TASK DETAILS.
Copy the line containing "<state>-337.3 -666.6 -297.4", then all lines after it up to and including the final line of the material, exactly and without additions.

SUPPLIED MATERIAL.
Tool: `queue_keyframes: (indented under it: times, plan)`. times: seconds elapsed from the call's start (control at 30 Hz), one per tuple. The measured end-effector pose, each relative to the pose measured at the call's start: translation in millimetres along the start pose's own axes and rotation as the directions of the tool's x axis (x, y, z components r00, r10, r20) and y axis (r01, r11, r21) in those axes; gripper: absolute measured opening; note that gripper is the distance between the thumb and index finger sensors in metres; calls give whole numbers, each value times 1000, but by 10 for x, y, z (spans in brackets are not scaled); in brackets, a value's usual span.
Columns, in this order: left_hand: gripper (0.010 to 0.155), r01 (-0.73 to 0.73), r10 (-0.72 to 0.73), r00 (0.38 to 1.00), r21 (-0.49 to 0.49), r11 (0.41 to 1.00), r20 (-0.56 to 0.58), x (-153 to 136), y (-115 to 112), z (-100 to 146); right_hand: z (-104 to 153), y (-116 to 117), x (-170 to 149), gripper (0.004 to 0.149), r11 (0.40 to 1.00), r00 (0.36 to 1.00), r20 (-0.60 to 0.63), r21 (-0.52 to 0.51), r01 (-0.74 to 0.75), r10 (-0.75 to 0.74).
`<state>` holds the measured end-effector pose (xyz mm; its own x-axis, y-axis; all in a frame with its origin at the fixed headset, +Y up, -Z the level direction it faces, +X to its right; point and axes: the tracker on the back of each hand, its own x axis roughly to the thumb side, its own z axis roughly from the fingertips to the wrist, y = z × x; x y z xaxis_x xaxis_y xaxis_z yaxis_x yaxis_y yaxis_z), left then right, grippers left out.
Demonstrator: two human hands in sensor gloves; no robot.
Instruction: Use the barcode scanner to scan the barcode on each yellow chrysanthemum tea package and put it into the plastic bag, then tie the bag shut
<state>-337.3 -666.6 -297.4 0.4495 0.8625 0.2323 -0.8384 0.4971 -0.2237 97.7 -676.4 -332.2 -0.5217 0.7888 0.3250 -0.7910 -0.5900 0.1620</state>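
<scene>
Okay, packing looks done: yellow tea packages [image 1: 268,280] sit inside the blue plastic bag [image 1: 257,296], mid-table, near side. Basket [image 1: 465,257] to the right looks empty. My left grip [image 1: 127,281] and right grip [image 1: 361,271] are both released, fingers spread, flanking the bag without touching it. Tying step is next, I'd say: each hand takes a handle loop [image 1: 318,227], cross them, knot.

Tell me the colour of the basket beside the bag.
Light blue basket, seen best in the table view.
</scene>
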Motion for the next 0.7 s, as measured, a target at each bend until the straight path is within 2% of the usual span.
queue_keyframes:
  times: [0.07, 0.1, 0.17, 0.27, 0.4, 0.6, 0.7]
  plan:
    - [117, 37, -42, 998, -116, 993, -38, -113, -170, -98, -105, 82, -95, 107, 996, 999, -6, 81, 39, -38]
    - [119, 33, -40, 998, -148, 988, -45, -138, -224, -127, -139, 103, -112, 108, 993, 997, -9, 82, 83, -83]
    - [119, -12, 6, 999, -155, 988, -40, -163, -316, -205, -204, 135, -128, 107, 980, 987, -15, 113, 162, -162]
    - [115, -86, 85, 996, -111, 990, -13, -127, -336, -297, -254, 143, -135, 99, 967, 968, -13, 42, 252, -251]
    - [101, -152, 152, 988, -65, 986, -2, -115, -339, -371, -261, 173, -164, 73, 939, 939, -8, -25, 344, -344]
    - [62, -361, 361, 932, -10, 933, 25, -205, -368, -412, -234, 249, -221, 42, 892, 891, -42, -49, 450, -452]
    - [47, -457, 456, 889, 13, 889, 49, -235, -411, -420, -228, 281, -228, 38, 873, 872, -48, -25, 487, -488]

WRITTEN REPLY.
<state>-337.3 -666.6 -297.4 0.4495 0.8625 0.2323 -0.8384 0.4971 -0.2237 97.7 -676.4 -332.2 -0.5217 0.7888 0.3250 -0.7910 -0.5900 0.1620</state>
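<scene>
Okay, packing looks done: yellow tea packages [image 1: 268,280] sit inside the blue plastic bag [image 1: 257,296], mid-table, near side. Basket [image 1: 465,257] to the right looks empty. My left grip [image 1: 127,281] and right grip [image 1: 361,271] are both released, fingers spread, flanking the bag without touching it. Tying step is next, I'd say: each hand takes a handle loop [image 1: 318,227], cross them, knot.

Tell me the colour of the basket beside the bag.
Light blue basket, seen best in the table view.
</scene>
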Motion for the next 0.7 s, as measured, a target at each bend until the straight path is within 2% of the usual span.
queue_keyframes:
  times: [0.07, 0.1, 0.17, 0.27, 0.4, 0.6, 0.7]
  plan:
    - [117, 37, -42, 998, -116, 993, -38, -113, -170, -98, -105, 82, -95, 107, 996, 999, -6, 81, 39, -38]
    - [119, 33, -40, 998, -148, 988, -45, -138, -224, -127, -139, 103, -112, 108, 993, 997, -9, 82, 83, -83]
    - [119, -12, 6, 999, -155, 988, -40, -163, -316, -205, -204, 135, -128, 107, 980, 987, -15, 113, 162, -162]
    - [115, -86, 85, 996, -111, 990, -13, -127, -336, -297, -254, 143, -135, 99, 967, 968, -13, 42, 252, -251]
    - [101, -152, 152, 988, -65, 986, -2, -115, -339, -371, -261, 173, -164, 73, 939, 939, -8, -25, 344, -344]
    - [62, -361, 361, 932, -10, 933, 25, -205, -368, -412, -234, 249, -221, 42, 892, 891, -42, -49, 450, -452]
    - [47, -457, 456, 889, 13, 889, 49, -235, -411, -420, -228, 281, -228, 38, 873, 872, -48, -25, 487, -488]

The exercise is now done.